Re: Swapcase for Titlecase characters

From: Marcel Schneider <>
Date: Sat, 19 Mar 2016 17:40:43 +0100 (CET)

On Sat Mar 19, 2016 12:54:51, Martin J. Dürst wrote:

> On 2016/03/19 04:33, Marcel Schneider wrote:
> > On Fri, Mar 18, 2016, 08:43:56, Martin J. Dürst wrote:
> >> b) Convert to upper (or lower), which may simplify implementation.
> >> For example, 'Džinsi' (jeans) would become 'DžINSI' with a), 'DŽINSI' (or
> >> 'džinsi') with b), and 'dŽINSI' with c). For another example, 'ᾨδή' would
> >> become 'ᾨΔΉ' with a), 'ὨΙΔΉ' (or 'ᾠΔΉ') with b), and 'ὠΙΔΉ' with c).
> > Looking at your examples, I would add a case that typically occurs for swapcase to be applied:
> > ‘ᾠΔΉ’ (cited [erroneously] as a result of option b) that is to be converted to ‘ᾨδή’, and ‘džINSI’, that is to become ‘Džinsi’.
> First, what do you mean with "erroneously"?

The intent of that bracketed word was just to give account of the fact that when ‘ᾨδή’ is converted to lower case as assumed in option “b-lower”, it becomes ‘ᾠδή’, while ‘ᾠΔΉ’ is a typical candidate for swapcase, thus I could reutilize it “as is” to illustrate the fourth case.

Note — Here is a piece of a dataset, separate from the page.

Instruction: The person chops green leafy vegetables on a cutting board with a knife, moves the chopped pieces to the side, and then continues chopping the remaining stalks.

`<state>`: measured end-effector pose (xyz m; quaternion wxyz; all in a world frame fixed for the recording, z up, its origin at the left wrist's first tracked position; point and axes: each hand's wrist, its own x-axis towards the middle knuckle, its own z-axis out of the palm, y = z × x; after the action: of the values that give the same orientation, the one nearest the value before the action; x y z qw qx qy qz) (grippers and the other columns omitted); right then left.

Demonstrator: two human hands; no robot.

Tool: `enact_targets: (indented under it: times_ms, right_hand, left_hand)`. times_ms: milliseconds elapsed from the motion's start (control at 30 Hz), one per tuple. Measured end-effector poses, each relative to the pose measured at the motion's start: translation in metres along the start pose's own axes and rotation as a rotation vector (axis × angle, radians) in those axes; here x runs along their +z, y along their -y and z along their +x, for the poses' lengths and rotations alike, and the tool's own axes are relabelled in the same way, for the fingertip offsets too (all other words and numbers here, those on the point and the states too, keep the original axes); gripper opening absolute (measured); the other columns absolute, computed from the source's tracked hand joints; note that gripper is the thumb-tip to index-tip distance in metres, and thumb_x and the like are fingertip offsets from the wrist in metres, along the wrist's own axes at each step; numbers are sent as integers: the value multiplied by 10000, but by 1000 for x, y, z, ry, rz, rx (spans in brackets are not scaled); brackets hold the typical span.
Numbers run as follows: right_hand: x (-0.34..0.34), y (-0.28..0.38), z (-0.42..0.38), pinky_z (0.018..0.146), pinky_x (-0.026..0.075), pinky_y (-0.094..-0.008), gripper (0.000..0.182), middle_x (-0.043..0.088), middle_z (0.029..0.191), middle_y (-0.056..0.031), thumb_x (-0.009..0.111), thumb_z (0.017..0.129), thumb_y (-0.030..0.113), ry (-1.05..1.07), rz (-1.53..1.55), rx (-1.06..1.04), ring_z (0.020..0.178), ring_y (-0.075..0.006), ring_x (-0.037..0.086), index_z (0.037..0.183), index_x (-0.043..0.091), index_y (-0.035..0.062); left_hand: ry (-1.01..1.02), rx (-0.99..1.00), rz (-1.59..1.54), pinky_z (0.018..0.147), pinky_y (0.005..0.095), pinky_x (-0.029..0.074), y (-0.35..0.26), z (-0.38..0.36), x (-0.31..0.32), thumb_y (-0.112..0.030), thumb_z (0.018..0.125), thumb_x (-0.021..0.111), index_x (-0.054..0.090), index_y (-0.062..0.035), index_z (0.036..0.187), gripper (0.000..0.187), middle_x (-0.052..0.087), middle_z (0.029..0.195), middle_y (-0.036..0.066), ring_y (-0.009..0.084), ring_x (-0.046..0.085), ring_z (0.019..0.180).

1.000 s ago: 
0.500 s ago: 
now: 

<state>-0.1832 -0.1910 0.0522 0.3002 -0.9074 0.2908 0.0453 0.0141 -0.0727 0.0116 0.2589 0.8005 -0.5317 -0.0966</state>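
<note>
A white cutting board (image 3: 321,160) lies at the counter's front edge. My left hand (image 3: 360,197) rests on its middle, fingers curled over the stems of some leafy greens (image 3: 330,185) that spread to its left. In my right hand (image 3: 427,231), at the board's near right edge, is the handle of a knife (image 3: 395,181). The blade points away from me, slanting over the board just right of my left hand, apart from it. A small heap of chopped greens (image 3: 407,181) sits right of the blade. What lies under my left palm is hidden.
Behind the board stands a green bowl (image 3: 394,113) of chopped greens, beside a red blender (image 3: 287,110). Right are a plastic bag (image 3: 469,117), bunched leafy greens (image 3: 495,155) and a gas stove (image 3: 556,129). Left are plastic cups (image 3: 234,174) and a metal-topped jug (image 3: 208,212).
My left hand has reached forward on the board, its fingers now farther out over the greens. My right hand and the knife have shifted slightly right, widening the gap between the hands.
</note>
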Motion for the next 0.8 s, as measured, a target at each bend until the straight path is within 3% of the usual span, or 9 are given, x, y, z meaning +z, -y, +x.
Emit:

> Second, did I get this right that your additional case (let's call it
> d)) would cycle through the three options where available:
> lower -> title -> upper -> lower.

I’m afraid that swapcase as I saw it is not a roundtrip method, therefore I got some awkward moments today when I thought about how to implement it. As far as I could see, there are two pairs:

I: lowercase → titlecase (needed to correct the initials where the user pressed the shift modifier)
II: uppercase → lowercase (needed to correct the body of the words input while caps lock was on)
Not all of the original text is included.